Drug or Toxin Ingestion, Child

Your child has taken a medicine or product that was:

  • Not meant for him or her.

  • Taken in large enough amounts to possibly be dangerous.

  • Taken accidentally or as a recreational drug.

It is felt at this time that it is safe for him or her to go home and be observed.


Symptoms depend on the material ingested, but a few common ingestions are:

  • Methyl alcohol. This causes increased acid in the blood, vision loss, and mental status changes.

  • Aspirin (salicylates). This causes vomiting and increased acid in the blood in the preschool age group.

  • Iron tablets. This causes vomiting, possibly intestinal bleeding, diarrhea, mental status changes, shock (a fall in blood pressure), and can be life-threatening.

  • Lead. This causes vomiting, constipation, belly pain, and mental status changes.

  • Street drugs. Symptoms vary with the drug taken.

  • Materials taken in suicide attempts.


The diagnosis is usually made from the history, physical findings, and lab results. In many cases, your caregiver can identify the drug or substance in the child's blood or urine.

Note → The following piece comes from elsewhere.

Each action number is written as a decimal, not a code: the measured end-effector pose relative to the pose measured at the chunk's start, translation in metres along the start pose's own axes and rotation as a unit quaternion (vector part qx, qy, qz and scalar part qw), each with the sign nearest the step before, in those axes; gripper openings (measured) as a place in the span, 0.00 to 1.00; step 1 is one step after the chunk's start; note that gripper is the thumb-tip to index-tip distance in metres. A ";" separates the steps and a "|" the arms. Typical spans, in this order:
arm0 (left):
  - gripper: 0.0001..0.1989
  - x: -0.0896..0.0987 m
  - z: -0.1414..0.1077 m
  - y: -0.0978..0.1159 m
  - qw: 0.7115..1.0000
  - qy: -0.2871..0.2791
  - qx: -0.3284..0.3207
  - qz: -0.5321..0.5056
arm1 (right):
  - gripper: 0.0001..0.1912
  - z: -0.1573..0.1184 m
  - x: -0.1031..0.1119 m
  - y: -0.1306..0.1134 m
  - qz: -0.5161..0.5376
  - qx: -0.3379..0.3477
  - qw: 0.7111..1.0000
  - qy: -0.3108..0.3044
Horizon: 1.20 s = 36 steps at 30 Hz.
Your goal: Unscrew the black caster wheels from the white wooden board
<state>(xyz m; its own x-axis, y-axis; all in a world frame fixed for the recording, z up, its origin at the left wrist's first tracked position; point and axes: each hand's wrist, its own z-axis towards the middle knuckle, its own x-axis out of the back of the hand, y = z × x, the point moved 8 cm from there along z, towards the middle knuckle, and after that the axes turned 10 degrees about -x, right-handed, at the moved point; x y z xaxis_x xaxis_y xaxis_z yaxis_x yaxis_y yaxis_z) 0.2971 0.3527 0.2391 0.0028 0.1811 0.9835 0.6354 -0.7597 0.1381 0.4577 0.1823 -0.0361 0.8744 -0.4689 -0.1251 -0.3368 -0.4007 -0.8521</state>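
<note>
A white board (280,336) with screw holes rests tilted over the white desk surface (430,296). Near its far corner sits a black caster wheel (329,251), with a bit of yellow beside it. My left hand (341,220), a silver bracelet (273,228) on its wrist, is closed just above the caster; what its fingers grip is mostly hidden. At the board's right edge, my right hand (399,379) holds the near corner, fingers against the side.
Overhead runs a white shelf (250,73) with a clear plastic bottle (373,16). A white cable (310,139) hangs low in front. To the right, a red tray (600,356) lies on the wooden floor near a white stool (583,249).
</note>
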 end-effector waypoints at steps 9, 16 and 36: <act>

Treatment depends on the ingestion. Many substances can be partially treated by forced vomiting. Some drugs can be removed by:

  • Causing a more rapid movement through the bowel.

  • Hemodialysis. This is a method for cleaning the blood.

  • Peritoneal dialysis. This is a method for cleaning the blood that involves circulation through the abdomen.

  • Often, failure of important organs such as the liver or kidney must be treated as well.

Careful attention will be paid to your child's airway, breathing, and circulation. Your child may need treatment with fluid and salts in the blood (electrolytes) for acidosis, alkalosis, or shock. These are conditions that can occur in drug or toxin ingestions.

When you come upon a child or other person with suspected toxic ingestion, contact your local emergency services (911 in U.S.), a poison center, or a caregiver immediately. Getting help right away is important.


  • Your child continues feeling sick to his or her stomach (nauseous) and vomiting.

  • There are problems that seem to be getting worse.

  • There are behavioral changes in your child.

Seek immediate medical care even after calling a poison center.